Quant aux soins dispensés face à cette détresse, seul un quart des 18-24 ans consultent un psychiatre ou un psychologue pour l'heure. Dans un communiqué publié fin juin, l'association Nightline, qui propose un service d'écoute aux étudiants, déplorait des services de santé universitaires "toujours saturés", avec un équivalent de temps plein travaillé (ETPT) de psychologue pour quelque 14.900 étudiants, "soit dix fois moins que les recommandations internationales qui prévoient un ETPT pour 100 ou 1500 étudiants". Selon l’Observatoire de la vie étudiante, 43 % des étudiants sont désormais en détresse psychologique contre 29 % avant la pandémie, mais moins de 1% d'entre eux ont eu recours aux "Chèques Psy" proposés par le gouvernement. 

Pour autant, les jeunes consultent bien plus que la population française globale, distancée par certains voisins européens : 16% des sondés ont passé la porte d'un psychologue ou un psychiatre ces deux dernières années, contre 25% pour les Polonais et 20% pour les Allemands, les Espagnols et les Irlandais.

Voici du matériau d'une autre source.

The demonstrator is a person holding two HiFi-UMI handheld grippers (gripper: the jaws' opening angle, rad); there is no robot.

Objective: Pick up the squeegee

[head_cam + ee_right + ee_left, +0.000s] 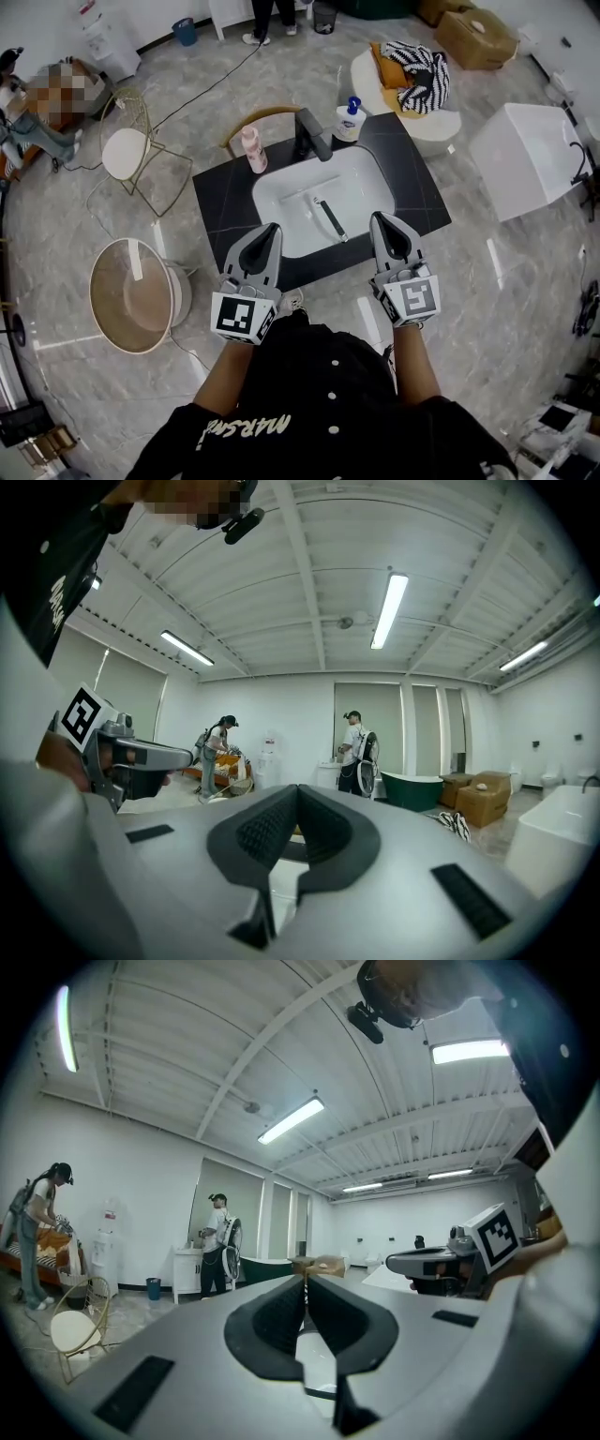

Et ce, alors même que la proportion des consultations chez un généraliste sont comparables d'un pays à l'autre, aux alentours de 90%. 

Un symptôme de la "misère de la psychiatrie française", selon l'étude de la Fondation Jean Jaurès, qui déplore un "manque de moyens", des "difficultés d’accès" mais aussi des "résistances anciennes" : "L’intervention des psychiatres reste trop associée à la folie ou à la faiblesse des patients". Les Français recourent aussi très peu aux associations d'aide et de soutien psychologique (4% seulement des sondés).